In the Trenches: Living With Your Financial Plan and Avoiding Budget Fatigue
The point of this post: living on a budget is (most of the time) tedious and hard. Reward yourself and remember why you're doing it to make it seem less so.
If you are in the first, exciting stages of setting up your financial plan, organizing your money, and living on a budget so you can buy a house, pay off debt, retire comfortably, or reach some other financial goal, then I have some advice for you: settle in.
Unless you're one of the fortunate few who can save money effortlessly, this next bit of your life is going to feel like trench warfare, minus the mud, rats, lice, frequent bombs, disease, and occasional all-out attacks with guns and stuff.
Living on a budget so you can set aside money you would otherwise spend is a war - a long, boring war of attrition that even Steven Spielberg wouldn't be able to make into a good movie.
I guarantee that you will reach a point of budget fatigue.

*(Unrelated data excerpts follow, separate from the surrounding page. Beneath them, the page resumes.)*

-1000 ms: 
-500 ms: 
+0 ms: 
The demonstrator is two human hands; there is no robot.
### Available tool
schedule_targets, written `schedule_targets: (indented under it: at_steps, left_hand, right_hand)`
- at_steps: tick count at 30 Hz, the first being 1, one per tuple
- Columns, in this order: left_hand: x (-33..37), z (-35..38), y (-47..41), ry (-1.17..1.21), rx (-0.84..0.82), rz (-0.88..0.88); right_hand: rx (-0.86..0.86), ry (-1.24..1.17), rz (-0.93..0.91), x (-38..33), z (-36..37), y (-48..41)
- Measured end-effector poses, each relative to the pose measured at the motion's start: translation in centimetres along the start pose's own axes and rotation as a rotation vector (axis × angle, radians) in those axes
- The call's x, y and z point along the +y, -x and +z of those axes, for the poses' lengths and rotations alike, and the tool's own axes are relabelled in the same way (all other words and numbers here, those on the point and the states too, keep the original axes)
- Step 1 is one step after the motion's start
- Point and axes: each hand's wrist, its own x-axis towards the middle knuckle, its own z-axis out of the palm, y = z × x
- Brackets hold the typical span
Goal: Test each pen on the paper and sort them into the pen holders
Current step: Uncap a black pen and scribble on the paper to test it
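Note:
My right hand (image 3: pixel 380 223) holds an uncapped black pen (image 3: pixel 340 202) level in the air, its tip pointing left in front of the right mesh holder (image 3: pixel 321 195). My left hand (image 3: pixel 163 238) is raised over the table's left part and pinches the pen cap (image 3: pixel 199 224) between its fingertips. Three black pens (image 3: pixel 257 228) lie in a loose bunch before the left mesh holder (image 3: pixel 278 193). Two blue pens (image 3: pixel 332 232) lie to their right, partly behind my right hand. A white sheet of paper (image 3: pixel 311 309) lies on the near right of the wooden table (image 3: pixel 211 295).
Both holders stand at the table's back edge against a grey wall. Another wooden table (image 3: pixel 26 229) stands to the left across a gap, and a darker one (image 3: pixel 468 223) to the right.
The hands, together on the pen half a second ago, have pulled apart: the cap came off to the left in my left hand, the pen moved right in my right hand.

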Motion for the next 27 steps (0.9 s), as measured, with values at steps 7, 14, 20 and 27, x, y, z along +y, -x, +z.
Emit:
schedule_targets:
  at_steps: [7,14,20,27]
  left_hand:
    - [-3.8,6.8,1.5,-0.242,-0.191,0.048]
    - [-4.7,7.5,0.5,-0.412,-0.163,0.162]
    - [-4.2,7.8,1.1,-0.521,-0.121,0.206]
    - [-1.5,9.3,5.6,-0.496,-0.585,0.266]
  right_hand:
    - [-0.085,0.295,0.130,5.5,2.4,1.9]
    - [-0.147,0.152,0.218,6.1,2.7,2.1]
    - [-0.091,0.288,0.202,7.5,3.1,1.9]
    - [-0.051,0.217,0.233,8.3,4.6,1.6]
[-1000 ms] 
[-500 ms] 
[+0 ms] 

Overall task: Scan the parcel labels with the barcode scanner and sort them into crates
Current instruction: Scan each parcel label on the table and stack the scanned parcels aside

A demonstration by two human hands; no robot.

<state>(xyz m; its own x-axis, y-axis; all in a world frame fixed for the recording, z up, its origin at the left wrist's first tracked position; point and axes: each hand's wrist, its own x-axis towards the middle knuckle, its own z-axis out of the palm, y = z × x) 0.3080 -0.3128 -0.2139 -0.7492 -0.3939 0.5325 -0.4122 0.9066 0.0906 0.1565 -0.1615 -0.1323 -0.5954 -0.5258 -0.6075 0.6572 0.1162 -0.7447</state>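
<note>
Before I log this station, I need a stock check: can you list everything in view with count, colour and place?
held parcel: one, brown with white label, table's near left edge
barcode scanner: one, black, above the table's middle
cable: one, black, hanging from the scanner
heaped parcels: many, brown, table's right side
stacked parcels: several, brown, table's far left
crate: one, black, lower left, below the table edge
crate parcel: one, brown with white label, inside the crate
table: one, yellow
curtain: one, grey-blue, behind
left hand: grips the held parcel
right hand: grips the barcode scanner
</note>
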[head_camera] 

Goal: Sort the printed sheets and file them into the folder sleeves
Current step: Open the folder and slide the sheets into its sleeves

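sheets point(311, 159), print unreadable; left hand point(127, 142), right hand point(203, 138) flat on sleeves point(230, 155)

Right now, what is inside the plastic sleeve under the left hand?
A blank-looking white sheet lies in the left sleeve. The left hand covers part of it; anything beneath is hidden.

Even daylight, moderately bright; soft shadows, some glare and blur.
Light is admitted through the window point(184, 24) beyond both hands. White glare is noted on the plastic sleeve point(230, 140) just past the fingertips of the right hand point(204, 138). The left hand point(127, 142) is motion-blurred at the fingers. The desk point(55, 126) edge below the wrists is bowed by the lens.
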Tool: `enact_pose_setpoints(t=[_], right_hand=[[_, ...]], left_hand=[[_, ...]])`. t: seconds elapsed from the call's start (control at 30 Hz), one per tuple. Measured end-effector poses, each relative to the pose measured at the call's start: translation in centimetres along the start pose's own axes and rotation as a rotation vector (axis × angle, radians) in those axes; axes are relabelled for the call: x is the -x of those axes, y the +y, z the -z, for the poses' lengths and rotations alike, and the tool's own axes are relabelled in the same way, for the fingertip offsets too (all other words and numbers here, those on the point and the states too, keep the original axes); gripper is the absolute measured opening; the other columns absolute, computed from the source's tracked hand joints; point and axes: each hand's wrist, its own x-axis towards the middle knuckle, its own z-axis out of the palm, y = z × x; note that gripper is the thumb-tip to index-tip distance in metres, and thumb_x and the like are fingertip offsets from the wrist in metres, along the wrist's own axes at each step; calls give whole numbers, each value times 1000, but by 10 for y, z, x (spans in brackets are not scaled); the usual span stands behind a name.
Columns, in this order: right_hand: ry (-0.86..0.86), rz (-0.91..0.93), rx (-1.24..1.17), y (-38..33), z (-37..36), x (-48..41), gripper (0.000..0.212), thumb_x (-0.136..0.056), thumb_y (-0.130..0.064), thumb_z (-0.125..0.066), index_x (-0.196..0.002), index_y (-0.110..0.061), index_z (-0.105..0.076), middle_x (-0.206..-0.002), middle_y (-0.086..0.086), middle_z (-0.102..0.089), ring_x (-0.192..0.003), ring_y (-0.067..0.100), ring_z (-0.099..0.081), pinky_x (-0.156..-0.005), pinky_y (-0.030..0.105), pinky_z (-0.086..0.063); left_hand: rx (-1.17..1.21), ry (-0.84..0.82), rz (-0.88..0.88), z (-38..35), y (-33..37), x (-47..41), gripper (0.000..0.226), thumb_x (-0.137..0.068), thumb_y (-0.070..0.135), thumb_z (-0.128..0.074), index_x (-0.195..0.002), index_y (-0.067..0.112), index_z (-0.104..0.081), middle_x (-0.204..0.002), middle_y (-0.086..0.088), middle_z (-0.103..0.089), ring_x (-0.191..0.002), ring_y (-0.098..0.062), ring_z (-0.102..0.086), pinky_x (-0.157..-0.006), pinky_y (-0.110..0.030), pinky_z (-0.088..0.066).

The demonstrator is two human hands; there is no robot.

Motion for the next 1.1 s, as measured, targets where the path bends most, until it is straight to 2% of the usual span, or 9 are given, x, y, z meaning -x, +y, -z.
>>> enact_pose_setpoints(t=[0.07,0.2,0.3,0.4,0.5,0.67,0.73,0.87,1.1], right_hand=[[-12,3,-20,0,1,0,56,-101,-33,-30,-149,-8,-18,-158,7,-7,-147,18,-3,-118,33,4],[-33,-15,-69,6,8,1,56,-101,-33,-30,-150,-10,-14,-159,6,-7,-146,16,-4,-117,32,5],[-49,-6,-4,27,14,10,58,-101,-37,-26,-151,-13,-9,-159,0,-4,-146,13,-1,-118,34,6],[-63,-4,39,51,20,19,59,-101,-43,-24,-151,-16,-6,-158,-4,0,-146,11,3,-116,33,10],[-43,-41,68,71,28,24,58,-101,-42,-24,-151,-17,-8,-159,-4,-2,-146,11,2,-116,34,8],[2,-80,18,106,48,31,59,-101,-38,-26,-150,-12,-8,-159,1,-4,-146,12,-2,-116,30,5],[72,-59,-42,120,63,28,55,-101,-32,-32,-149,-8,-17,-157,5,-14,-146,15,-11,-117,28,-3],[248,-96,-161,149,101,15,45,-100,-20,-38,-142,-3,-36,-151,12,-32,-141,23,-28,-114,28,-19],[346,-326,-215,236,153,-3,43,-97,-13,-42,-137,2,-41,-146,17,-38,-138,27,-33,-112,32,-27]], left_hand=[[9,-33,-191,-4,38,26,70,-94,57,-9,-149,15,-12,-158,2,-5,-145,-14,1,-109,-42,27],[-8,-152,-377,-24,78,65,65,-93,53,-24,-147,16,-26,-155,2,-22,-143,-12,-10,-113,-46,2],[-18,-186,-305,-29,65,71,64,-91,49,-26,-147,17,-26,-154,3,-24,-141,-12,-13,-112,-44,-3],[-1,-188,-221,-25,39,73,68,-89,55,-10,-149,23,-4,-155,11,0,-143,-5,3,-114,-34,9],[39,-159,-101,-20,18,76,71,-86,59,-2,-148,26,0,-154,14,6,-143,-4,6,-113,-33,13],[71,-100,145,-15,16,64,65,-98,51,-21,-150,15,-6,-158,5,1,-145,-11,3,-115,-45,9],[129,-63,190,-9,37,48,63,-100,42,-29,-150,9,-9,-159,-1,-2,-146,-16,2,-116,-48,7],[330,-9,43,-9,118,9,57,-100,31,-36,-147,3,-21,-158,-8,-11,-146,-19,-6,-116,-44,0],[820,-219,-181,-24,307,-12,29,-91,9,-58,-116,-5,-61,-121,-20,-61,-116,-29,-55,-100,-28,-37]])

After the first sense of purpose and accomplishment has worn off, after the feeling of urgency to reach your goals turns into frustration at having to plan your spending weeks or months in advance, you will question whether it's worth it.
You'll remember back to your pre-plan days of spending (and then panicking) and spending (and panicking again) with nostalgia, and wonder if maybe just living with no plan and hoping nothing bad happens would be better than the constant struggle to exercise self-control at the grocery store.
There's no fix for this, but I have two tips (from the trenches, as it were) to make it easier, and trick yourself into being responsible on those days (or weeks) when you are so heartily sick of taking the long view that you feel like cashing out your emergency fund and running away to Mexico.
1. Reward yourself with short term goals
Sometimes we in the personal finance world get a little too fixated on long term goals - thirty years until retirement, twenty years until you pay off your mortgage for good, ten years until you send your kids to university. We like those goals because they're so far in the future that we can plan for them. (We also get to talk about "the magic of compound interest" and get all starry-eyed).
The problem with a financial plan that is only about your long term goals is just that: they're long term. When do you get to achieve anything? When do you get the high of ticking the box?
Make one of your short term goals something that you will enjoy. Set aside some small amount of money every week for something you want (A nice bottle of wine? That new book you can't get at the library? A jar of Nutella and a spoon?) and then get it.
2. Remember that your enemy is you - so change your attitude
It's very easy (and convenient) to get frustrated with your partner for spending too much, your income for not being enough, your grocery store for not honouring coupons, or the personal finance book that told you how to divvy up your money.The real reason that living on a budget - or trading money now for money in the future - feels so unbearably tedious sometimes is because it IS unbearably tedious....unless it's not.
A good way to forget the tedium is to remember why you're living like this in the first place.I'll give you an example: I hate having a budget when I go to the grocery store (hate. it.), and have many shopping trips when it feels like I'm marking everything off my list as "would have been nice to have, but can't this week".
On days like those, I have to make a conscious effort to remember why I work so hard to plan our meals, pay attention to unit prices, and shop the sales...it's so I don't have to.
In my perfect world, I have no budget at the grocery store. If I want to stuff my face with an entire tub of Häagen-Dazs coffee ice cream, I'll put it in the cart without thinking about unit price, or what I'm giving up in the budget to get it...and I'll go home, turn on Dr Who, and eat it with zero guilt.
Do you hear angelic music?
No Häagen-Dazs TODAY = lots of Häagen-Dazs SOON is an equation one that has motivational resonance with me, and it has great power to change my attitude.What changes yours?